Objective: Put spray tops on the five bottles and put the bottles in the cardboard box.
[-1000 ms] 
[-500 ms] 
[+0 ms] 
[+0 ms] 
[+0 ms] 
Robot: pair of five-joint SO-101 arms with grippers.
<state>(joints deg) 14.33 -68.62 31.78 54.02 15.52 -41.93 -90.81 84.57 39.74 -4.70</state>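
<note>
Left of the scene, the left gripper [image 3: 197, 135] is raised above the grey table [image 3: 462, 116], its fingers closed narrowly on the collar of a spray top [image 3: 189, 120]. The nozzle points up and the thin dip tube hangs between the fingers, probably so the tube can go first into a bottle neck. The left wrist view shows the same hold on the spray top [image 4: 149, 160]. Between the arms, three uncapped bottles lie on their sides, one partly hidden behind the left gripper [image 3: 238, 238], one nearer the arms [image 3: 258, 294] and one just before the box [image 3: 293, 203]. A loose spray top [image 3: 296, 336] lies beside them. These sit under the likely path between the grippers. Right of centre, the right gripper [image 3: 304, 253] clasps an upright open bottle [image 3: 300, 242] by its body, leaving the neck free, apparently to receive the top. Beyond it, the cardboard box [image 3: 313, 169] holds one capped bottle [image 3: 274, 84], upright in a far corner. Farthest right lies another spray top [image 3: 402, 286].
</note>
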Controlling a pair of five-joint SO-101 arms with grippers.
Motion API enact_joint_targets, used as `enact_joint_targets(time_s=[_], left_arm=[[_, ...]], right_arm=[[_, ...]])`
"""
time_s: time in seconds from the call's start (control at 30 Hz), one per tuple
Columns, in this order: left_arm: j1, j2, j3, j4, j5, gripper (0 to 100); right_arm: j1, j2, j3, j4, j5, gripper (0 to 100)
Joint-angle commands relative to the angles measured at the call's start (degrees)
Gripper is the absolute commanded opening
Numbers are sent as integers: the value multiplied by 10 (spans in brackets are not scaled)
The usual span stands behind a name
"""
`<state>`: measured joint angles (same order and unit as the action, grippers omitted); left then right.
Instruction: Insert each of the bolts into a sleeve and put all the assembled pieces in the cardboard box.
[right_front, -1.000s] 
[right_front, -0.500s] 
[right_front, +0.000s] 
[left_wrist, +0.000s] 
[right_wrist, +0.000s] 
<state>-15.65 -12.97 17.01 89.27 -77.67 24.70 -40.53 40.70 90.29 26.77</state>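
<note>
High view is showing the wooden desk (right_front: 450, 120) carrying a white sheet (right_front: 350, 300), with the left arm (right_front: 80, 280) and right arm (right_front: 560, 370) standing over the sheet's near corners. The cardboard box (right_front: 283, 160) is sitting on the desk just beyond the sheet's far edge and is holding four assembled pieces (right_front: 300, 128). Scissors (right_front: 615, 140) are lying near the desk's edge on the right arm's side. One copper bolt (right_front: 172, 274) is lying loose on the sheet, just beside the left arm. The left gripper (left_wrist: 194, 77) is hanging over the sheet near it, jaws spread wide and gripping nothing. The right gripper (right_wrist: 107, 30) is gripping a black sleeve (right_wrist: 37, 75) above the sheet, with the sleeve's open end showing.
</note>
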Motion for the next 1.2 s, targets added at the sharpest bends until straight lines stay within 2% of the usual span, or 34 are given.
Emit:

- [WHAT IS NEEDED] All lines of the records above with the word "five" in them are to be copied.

- [COMPLETED EXERCISE]
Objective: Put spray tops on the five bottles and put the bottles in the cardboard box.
Robot: pair of five-joint SO-101 arms with grippers.
Controlling a pair of five-joint SO-101 arms with grippers.

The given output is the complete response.